## REQUIREMENT:
Below are some records. Copy every line in them that holds "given".

## TASK INPUTS:
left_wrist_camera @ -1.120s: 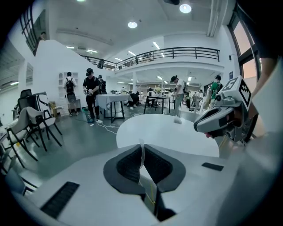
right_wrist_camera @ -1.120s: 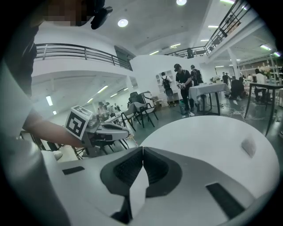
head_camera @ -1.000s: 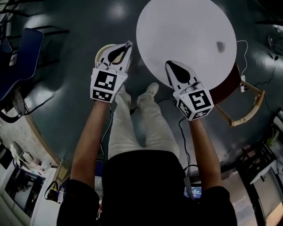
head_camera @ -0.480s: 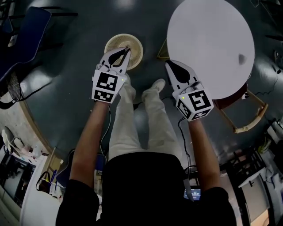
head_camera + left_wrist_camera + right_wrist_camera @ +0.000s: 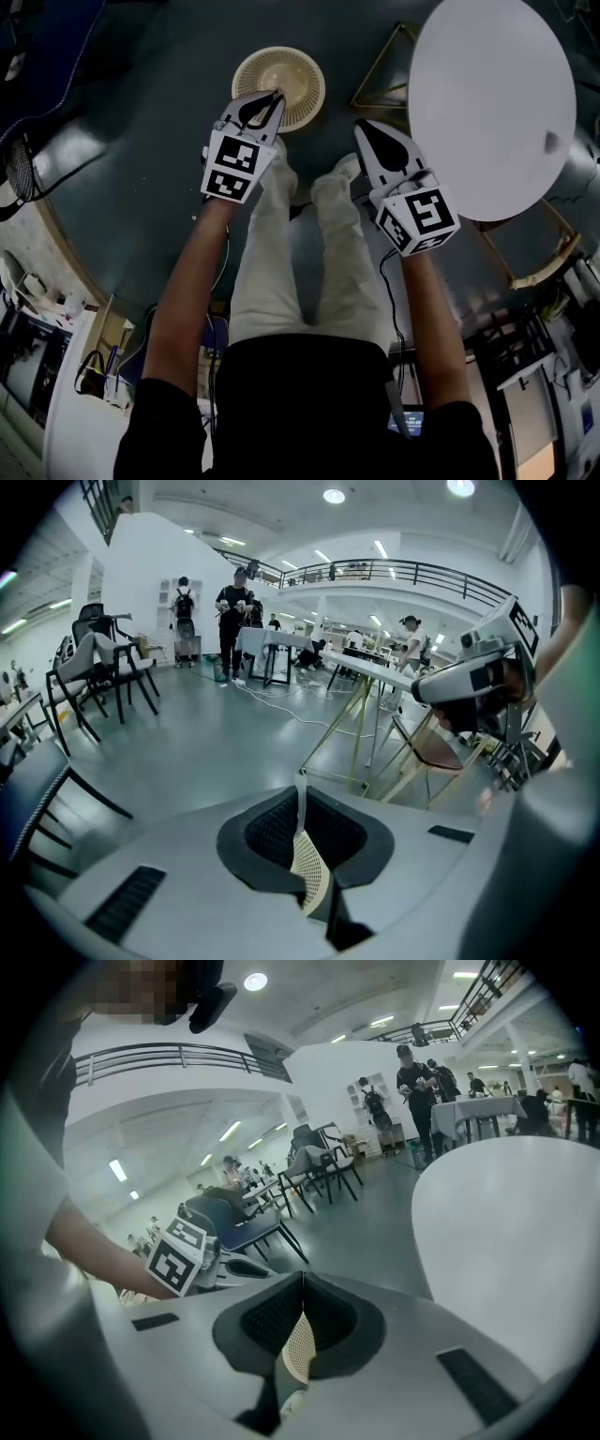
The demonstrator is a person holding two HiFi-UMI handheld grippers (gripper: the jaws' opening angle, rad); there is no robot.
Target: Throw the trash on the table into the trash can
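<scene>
Only the head view shows the cream, ribbed trash can (image 5: 305, 82) on the dark floor (image 5: 141, 141), at the top centre of the frame. The left gripper (image 5: 269, 97) hangs with its tip over the can's lower rim. The right gripper (image 5: 360, 126) is just right of it, above the person's pale trouser legs (image 5: 281, 253). At upper right is the round white table (image 5: 487, 84), with one small grey piece of trash (image 5: 553, 142) near its right edge, well apart from both grippers.

The left gripper view shows that gripper's (image 5: 300, 785) fingers closed. A thin pale sliver stands at their seam, too slight to identify. Beyond them are the table's slanted brass-coloured legs (image 5: 359, 726).

The right gripper view shows that gripper's (image 5: 302, 1279) fingers pressed together. The tabletop (image 5: 525, 1232) fills the right of the frame.
</scene>
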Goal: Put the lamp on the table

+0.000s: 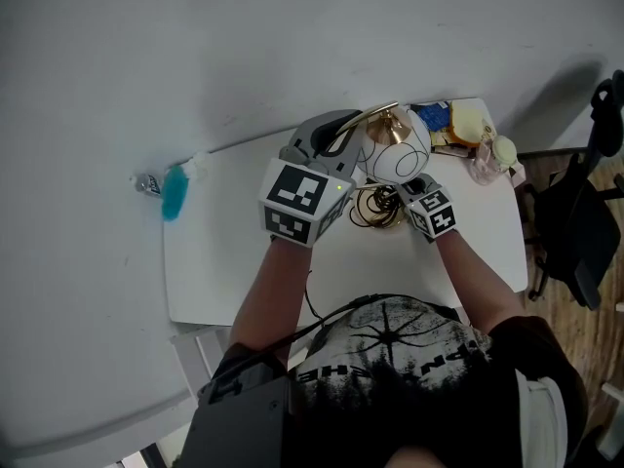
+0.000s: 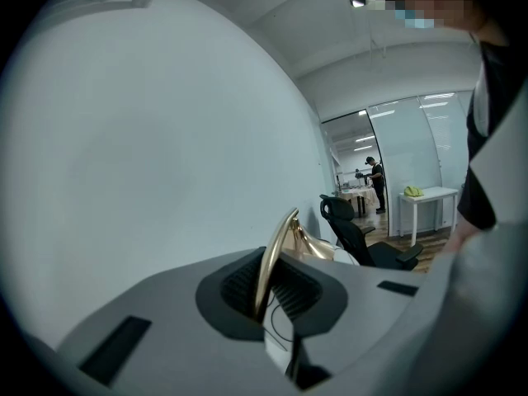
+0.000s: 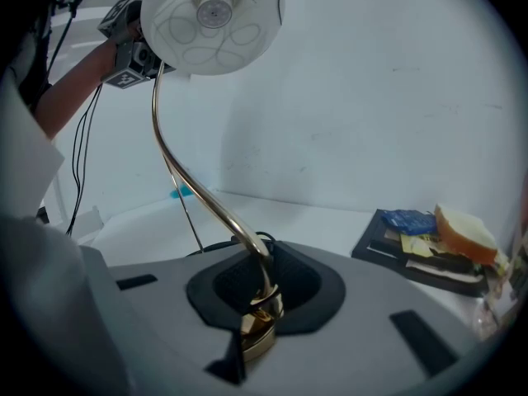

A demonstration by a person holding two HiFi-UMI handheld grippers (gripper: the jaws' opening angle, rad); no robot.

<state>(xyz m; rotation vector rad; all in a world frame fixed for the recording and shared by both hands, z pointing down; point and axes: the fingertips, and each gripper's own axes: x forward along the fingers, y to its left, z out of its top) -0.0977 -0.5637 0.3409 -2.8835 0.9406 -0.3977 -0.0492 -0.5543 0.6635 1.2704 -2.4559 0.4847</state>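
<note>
The lamp has a curved gold stem [image 1: 375,115] and a white globe shade [image 1: 395,156]; it is held above the white table [image 1: 234,261]. My left gripper [image 1: 343,130] is shut on the upper stem [image 2: 268,271], near the shade. Over the middle of the table, my right gripper [image 1: 408,185] is shut on the lower end of the stem [image 3: 260,308], at a gold fitting. In the right gripper view the shade [image 3: 210,19] hangs high at the upper left. The gold ring base and a black cord [image 1: 375,208] lie between the two grippers.
A blue brush [image 1: 174,191] and a small can [image 1: 146,183] lie at the table's left edge. Books, a yellow sponge and other small things [image 1: 458,125] crowd the far right corner. A black office chair [image 1: 585,222] stands right of the table. A wall rises just behind it.
</note>
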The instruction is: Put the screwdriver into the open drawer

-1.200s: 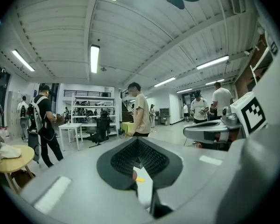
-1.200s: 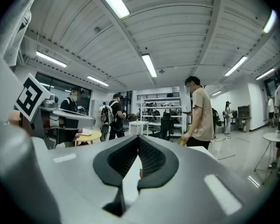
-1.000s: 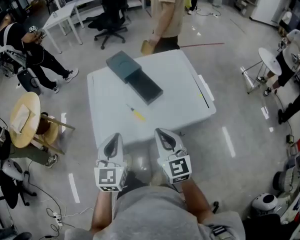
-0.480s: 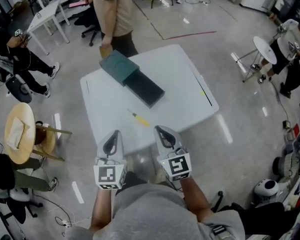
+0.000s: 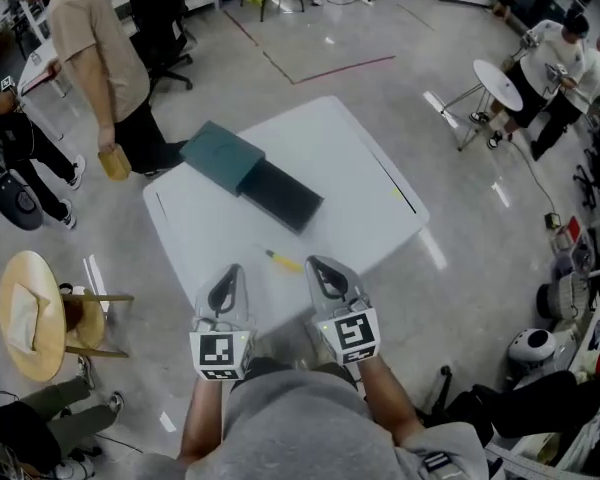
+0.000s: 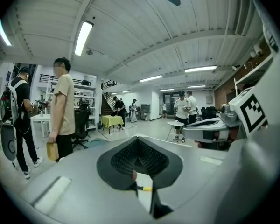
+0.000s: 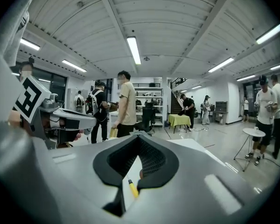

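A yellow-handled screwdriver (image 5: pixel 283 261) lies on the white table (image 5: pixel 350 178), near its front edge. Behind it stands a dark green cabinet (image 5: pixel 220 155) with its dark drawer (image 5: pixel 288 197) pulled open toward me. My left gripper (image 5: pixel 228 274) and right gripper (image 5: pixel 321 266) hang side by side over the table's near edge, both shut and empty. The screwdriver lies just ahead, between them. It shows through the slit of the shut jaws in the left gripper view (image 6: pixel 146 188) and in the right gripper view (image 7: pixel 131 188).
A person in a beige shirt (image 5: pixel 92 40) stands at the table's far left, holding a small tan object. A round wooden stool (image 5: pixel 28 315) stands at the left, and a small round white table (image 5: pixel 504 84) with people stands at the far right. A black strip (image 5: pixel 397 184) lies along the table's right side.
Both grippers have advanced over the table's near edge toward the screwdriver. The person in beige has walked from behind the table round to its left.
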Demonstrator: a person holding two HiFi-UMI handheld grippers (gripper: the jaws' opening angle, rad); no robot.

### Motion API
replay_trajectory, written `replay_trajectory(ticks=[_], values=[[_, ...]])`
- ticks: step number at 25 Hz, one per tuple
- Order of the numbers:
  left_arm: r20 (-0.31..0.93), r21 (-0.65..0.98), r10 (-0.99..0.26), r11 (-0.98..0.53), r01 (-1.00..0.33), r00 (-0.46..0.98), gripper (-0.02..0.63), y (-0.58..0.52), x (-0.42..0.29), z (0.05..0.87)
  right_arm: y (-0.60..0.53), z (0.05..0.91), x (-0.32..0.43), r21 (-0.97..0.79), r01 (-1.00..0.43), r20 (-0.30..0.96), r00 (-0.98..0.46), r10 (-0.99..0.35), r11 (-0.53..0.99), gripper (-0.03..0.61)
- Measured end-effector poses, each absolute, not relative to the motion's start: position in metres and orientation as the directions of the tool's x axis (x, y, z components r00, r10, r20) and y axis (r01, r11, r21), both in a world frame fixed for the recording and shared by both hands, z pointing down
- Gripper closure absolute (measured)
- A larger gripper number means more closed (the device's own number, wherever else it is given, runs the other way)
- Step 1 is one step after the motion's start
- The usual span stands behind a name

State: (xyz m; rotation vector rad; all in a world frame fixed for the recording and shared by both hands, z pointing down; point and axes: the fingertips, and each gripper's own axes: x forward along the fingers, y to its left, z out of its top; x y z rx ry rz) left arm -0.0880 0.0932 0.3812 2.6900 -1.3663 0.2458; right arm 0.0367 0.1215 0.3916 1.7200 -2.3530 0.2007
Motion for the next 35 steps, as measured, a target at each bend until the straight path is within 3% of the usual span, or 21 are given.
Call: replay_trajectory(ticks=[18,35], values=[[0.235,0.101,-0.650,-0.723,-0.684,0.722,0.603,0.056,-0.107,0.418,0.105,0.439,0.008,0.047,-0.989,0.388,-0.114,-0.915,0.144,0.575],[0.403,0.146,-0.629,-0.673,-0.725,0.665,0.603,0.037,-0.093,0.508,0.073,0.530,0.024,-0.030,-0.976,0.539,-0.198,-0.819,0.216,0.575]])
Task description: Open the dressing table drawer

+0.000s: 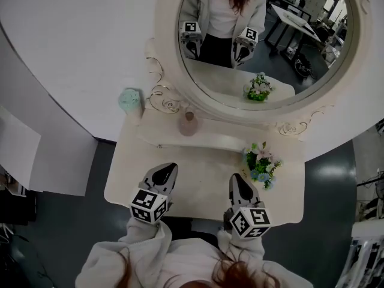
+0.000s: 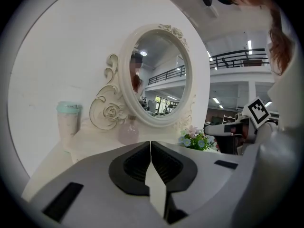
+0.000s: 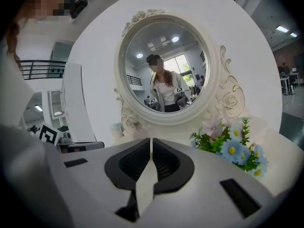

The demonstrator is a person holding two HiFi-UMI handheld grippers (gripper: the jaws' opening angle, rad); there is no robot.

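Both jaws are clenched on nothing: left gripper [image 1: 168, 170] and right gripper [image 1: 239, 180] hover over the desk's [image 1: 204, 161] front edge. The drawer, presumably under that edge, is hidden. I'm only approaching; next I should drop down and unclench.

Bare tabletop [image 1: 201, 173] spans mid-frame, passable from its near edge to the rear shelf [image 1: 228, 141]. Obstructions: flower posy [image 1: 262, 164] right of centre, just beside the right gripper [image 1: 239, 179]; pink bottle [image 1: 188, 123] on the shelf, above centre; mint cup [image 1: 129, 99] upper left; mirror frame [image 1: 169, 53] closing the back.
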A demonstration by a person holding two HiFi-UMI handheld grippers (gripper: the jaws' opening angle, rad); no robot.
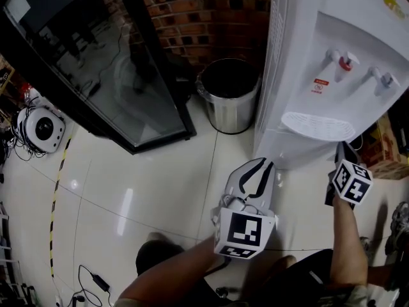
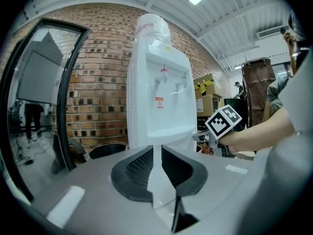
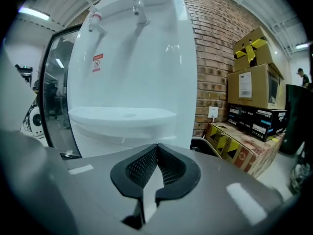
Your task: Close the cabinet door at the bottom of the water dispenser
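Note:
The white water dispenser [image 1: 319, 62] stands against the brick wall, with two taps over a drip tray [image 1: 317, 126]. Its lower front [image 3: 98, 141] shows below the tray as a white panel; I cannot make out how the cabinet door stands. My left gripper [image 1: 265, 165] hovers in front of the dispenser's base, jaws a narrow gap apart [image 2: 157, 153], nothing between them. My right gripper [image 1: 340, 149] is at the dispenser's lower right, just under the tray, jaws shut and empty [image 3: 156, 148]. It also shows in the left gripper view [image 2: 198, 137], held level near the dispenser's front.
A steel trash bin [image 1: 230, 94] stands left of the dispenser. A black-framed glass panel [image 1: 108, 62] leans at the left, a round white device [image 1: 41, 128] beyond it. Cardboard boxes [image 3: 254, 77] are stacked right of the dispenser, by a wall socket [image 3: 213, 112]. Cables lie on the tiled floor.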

## RESULT:
- A larger gripper number means more closed (the device's own number, wherever else it is given, runs the other way)
Motion for the next 35 steps, as measured, a target at each bend until the straight path is within 3% of the usual span, or 21 are given.

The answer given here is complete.